§ EXERCISE: Output nothing but the lines from the first line of the listing below through the line containing "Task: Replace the", printed exactly and free of pictures.

§ INFORMATION PROVIDED:
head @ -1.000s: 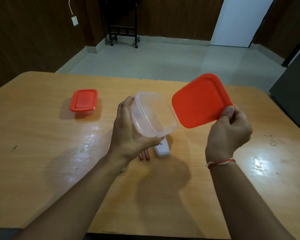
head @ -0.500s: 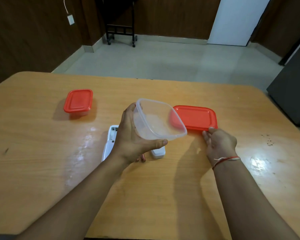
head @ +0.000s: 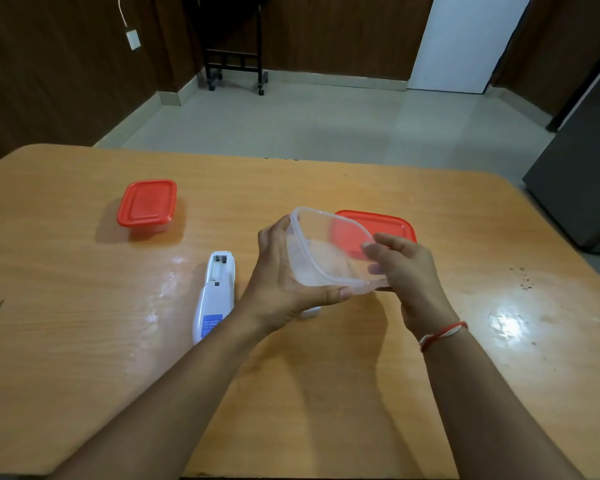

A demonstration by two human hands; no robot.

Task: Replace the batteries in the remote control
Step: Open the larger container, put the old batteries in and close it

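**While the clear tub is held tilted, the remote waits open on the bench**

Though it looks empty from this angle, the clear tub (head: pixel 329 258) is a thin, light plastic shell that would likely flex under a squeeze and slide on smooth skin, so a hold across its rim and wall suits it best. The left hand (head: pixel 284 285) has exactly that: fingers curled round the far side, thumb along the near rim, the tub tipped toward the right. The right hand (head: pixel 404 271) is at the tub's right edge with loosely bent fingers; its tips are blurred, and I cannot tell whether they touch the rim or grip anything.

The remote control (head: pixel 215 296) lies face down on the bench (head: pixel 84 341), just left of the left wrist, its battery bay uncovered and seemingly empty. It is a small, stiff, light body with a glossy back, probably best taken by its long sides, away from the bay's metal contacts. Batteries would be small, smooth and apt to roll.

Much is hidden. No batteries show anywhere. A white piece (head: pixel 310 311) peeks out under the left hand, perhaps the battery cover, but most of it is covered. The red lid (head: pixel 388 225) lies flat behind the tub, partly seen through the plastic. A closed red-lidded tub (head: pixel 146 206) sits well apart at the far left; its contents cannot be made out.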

§ EXERCISE RESPONSE:
head @ -1.000s: 
head @ -0.500s: 
head @ +0.000s: 

A demonstration by two human hands; no robot.

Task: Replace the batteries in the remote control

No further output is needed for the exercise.